# Saturday big kings in the bay!



## Caddy Yakker (May 21, 2011)

Launched at 17th and got bait as usual. The wind was cooking today. With the wind to my back got to my spot in no time. This front had the big king fired up!

I caught 7 today, 5 of which were all 30 lbs +/- and the other 2 over 20#. 

Here's the 2 I kept 32.55# and 29.95#










Sorry about the blur, found out later there was a king scale right on my phone lens. Will get the other pic up later.

Gonna hit it up again in the am. I want a 40# plus fish lol.

Oh yeah the peddle back into the wind was wet and brutal!


----------



## JD7.62 (Feb 13, 2008)

Hardcore man, hardcore.


----------



## bbarton13 (May 4, 2009)

Wirelessly posted (Iphone 4s)

Nice brother!


----------



## Caddy Yakker (May 21, 2011)




----------



## Kayak Rookie (Mar 15, 2011)

Nice King should have went with those monsters around good luck Sunday.


----------



## Chris V (Oct 18, 2007)

Those are too fat to be kings, must be some tuna/mackerel hybrid!

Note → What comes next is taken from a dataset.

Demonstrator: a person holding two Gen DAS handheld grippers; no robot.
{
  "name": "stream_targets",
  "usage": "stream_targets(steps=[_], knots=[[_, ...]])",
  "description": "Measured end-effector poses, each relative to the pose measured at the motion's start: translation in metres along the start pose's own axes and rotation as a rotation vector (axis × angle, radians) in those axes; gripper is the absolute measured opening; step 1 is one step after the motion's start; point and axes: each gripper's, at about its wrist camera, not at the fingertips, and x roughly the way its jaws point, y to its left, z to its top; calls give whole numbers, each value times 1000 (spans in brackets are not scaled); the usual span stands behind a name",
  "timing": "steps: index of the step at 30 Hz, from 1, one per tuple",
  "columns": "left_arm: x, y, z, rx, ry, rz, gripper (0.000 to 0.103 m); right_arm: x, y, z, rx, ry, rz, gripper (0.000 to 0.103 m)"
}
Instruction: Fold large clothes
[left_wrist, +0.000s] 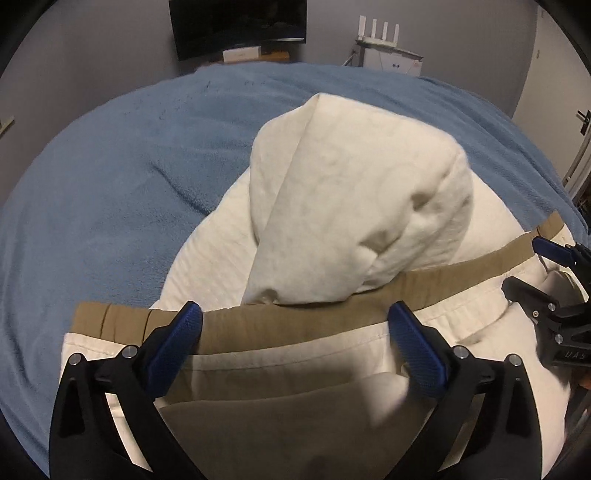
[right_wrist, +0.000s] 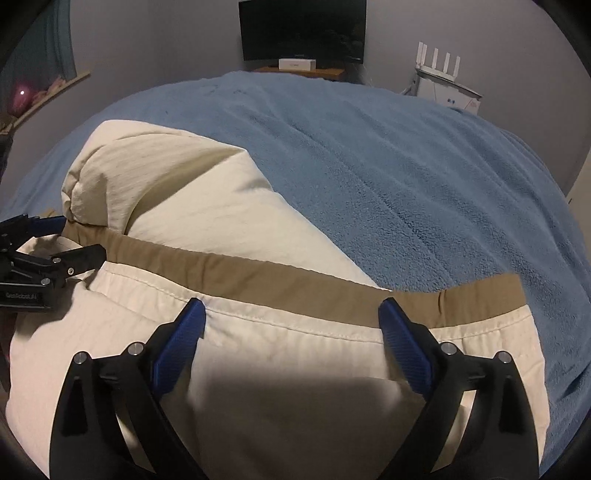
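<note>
Both the left gripper (left_wrist: 294, 314) and the right gripper (right_wrist: 291, 312) hold their blue fingers (left_wrist: 177, 343) spread wide, gripping nothing, poised above the tan waistband (right_wrist: 280, 277) of the cream trousers (left_wrist: 354, 206). These lie bunched on the blue blanket (right_wrist: 424, 177) covering the bed, with bare blanket all round. The gripper bodies carry small lettering, blurred.

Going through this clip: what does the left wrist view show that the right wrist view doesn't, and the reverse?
Only the left wrist view shows a door handle at the right edge and the garment's near tan panel.

Only the right wrist view shows a pink glowing light and a teal curtain at far left.

Both show the cream garment with its tan band on the blue blanket, the monitor, the white router, and both grippers open.
</note>
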Motion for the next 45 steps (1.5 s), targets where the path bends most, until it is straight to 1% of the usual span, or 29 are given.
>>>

You earned those fish for sure with the wind we had today. Good job dude


----------



## COALTRAIN (Jun 28, 2012)

Holy crap nice kings bro.

Sent from my SCH-I535 using Forum Runner


----------



## Pompano Joe (Jan 28, 2009)

Wow! Nice catch. Thanks for posting.


----------



## grey ghost (Jul 24, 2011)

Nice! thats some nice kings! Goood day!!


----------



## Cracker (May 15, 2012)

Nice king... What'd they eat? Trolling?


----------



## efing001 (May 31, 2011)

*Wow*

Great fish...newbie at this and these make me want to get after it!!

Are you using a sabiki rig for bait?? Ive been using frozen cigs but if there is a better way I would like to try!

-dan


----------



## Tobiwan (Apr 27, 2012)

Sweet dood!

That's a hell of a lot of fish dip!! What do you do with them? Are they good eating?


----------



## Yaksquatch (Mar 23, 2009)

Way to go Dusty!!!

Alex


----------



## PAWGhunter (Feb 3, 2010)

Those are some beasts! Nice catching


----------



## Caddy Yakker (May 21, 2011)

Thanks.
I castnet big menhaden and trolled them. 

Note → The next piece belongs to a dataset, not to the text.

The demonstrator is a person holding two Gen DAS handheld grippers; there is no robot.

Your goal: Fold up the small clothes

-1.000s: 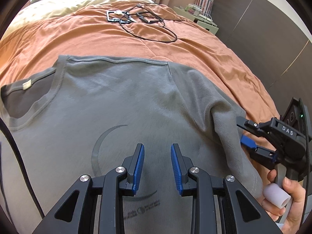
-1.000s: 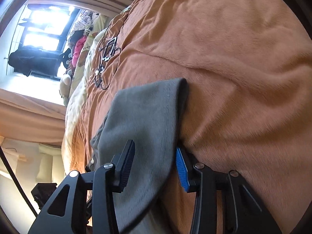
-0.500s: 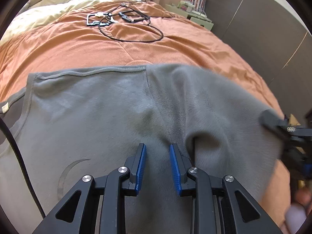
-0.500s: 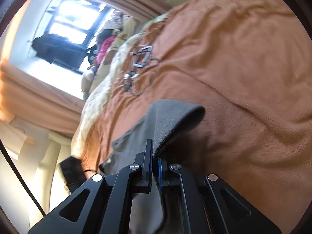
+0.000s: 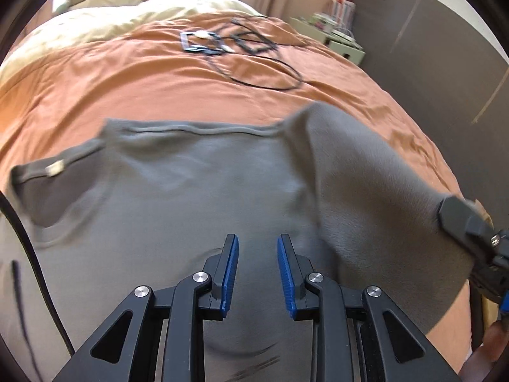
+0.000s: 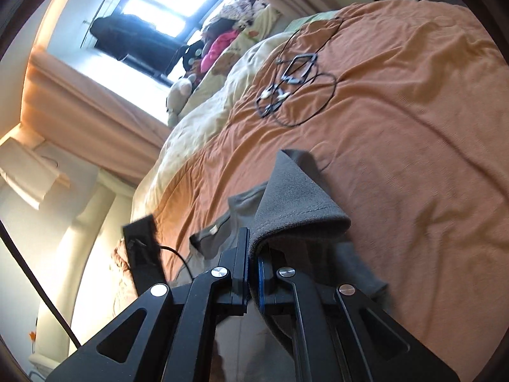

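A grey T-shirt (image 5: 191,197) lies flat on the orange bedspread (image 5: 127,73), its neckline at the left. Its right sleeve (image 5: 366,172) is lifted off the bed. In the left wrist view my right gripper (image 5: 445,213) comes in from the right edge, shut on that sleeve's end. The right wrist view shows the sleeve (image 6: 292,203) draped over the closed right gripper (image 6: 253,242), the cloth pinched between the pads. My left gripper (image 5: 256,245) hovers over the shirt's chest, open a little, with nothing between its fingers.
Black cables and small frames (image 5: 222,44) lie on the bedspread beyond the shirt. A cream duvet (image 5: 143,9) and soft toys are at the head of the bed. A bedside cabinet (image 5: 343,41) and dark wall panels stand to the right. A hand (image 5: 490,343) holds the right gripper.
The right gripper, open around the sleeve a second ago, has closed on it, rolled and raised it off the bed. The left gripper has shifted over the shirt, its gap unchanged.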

Sometimes I'll eat smaller ones but not the big ones. I would have released them but weighed these fish in the Destin rodeo then I gave them to some friends.


----------



## Caddy Yakker (May 21, 2011)

I fished again despite the 20-30 mph forecast. Nice breeze on the bay today. Only released a 17-18 lb.king today and had one king chew thru or kink my leader.

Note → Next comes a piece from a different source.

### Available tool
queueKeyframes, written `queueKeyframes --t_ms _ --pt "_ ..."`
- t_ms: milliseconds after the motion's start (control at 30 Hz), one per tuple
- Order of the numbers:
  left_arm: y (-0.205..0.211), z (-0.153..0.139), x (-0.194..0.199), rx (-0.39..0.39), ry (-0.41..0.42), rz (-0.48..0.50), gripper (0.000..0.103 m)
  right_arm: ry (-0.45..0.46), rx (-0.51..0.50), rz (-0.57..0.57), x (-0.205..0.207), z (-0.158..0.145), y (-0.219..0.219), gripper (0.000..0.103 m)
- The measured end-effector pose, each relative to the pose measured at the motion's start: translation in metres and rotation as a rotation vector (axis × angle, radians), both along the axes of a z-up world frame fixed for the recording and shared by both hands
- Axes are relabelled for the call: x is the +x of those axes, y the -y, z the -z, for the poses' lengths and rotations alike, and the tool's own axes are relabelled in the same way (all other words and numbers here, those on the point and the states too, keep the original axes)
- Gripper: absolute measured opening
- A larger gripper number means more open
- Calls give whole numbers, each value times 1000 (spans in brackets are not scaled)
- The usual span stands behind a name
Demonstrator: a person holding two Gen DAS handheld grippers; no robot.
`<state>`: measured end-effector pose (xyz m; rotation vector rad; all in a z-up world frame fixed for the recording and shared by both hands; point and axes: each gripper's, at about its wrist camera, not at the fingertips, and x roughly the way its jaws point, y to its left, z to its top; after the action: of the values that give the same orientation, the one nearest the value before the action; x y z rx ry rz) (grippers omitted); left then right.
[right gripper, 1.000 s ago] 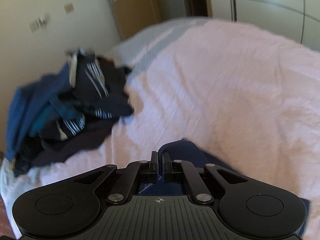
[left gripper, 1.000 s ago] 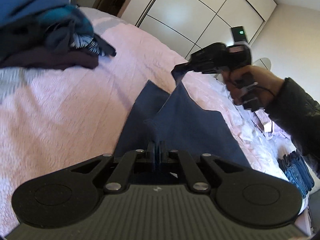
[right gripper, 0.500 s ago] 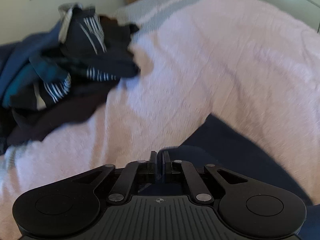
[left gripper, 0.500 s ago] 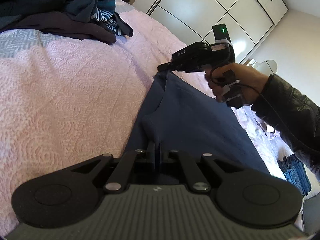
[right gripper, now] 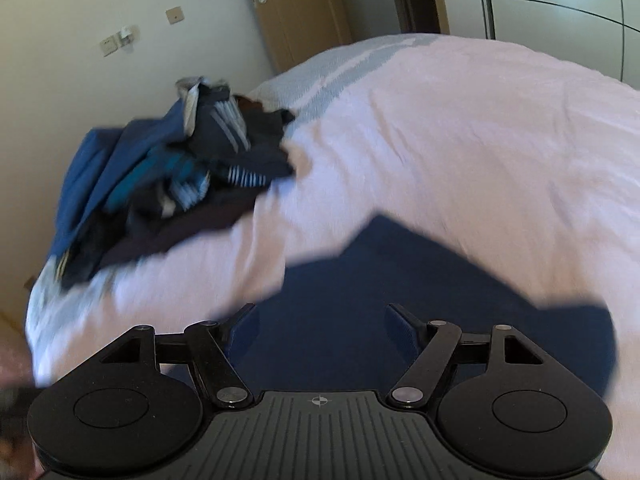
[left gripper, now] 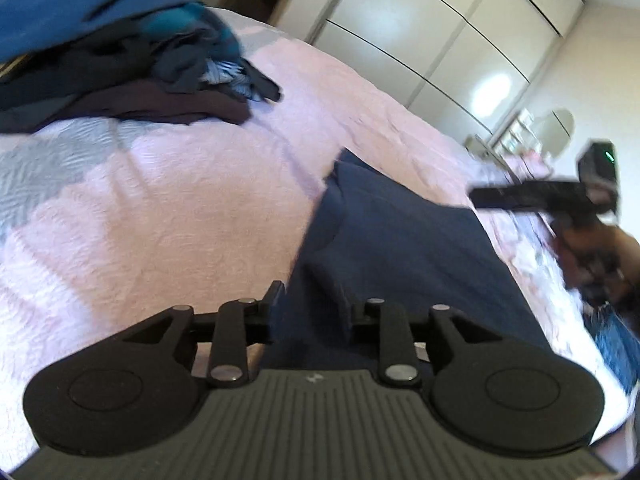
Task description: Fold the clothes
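The navy garment (left gripper: 404, 240) lies spread on the bed, nearly flat, with a soft ridge of doubled cloth running along its near left side and one corner reaching up toward the middle of the pink bedspread (left gripper: 168, 208). It looks like thin, limp knit: light, no stiffness at all, likely to sag and crease wherever it is lifted, and inclined to cling a little to the textured quilt rather than slide. I would take it by pinching an edge or a corner, two points well apart, so the fabric hangs straight between them; a grab in the middle would only bunch it. The left hand-held gripper (left gripper: 312, 300) sits low over the near edge of the garment with its jaws opening, a modest gap between them and cloth lying in that gap, not pressed. The right hand-held gripper (right gripper: 320, 320) is over the garment's dark blue expanse, jaws opening and already wide, nothing clamped; in the left wrist view it shows blurred off to the right, clear of the cloth, in a person's hand (left gripper: 592, 256). The bed is soft and quilted, so it will give under pressure. A heap of unfolded clothes (right gripper: 168, 184) sits well apart toward the headboard end, folded denim (left gripper: 618, 348) lies at the right edge, and white wardrobe doors (left gripper: 432, 40) and a wooden door (right gripper: 296, 12) line the walls.
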<state>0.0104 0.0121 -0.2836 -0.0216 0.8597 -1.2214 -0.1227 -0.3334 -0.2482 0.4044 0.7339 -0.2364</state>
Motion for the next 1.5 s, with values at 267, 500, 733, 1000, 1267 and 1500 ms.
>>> queueKeyframes --t_ms 267,500,733,1000,1267,1500 --pt "37 25 -14 173 125 105 30 -47 96 66 -131 51 -49 72" --pt "24 -18 -45 190 346 111 27 16 126 134 -208 39 -75 72" --pt "28 -46 -124 68 435 372 27 172 214 146 -249 40 -119 72" --pt "52 1 -185 199 473 592 27 32 171 33 -226 67 -152 72" --pt "26 -33 -164 143 522 514 28 132 131 82 -244 30 -149 72" --pt "59 -20 -134 147 480 464 28 180 125 36 -208 34 -142 72"
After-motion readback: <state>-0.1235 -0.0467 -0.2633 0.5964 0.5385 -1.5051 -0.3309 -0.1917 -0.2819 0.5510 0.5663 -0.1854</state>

Long day 5:30am-3pm on the water, trolling the entire time.


----------



## Yakavelli (Mar 17, 2010)

Dang man, that was my plan yesterday! I pussed out cuz of the wind. Nice kings, I know you worked for 'em.


----------



## vickroid (Jun 2, 2012)

Caddy Yakker said:


> Sometimes I'll eat smaller ones but not the big ones. I would have released them but weighed these fish in the Destin rodeo then I gave them to some friends.


Still learning here, is there a food quality reason for not eating the larger Kings or is it just personal preference?

Thanks


----------



## Caddy Yakker (May 21, 2011)

vickroid said:


> Still learning here, is there a food quality reason for not eating the larger Kings or is it just personal preference?
> 
> Thanks


Yeah there's an advisory about eating kings over 36" due to high mercury levels. The bigger king was 50" at the fork.


----------



## vickroid (Jun 2, 2012)

Ahhh thanks. I was wondering about that with larger fish. I haven't gotten into the kings that big, biggest for me is 33" and that fought pretty good, I can only imagine what a 50" would be like...! 
Thanks again for that info!


----------



## Fishermon (Oct 19, 2007)

wow...nice fish. good job and def. hardcore to go out on this weather!!! lol did u tell your friends about the mercury?...


----------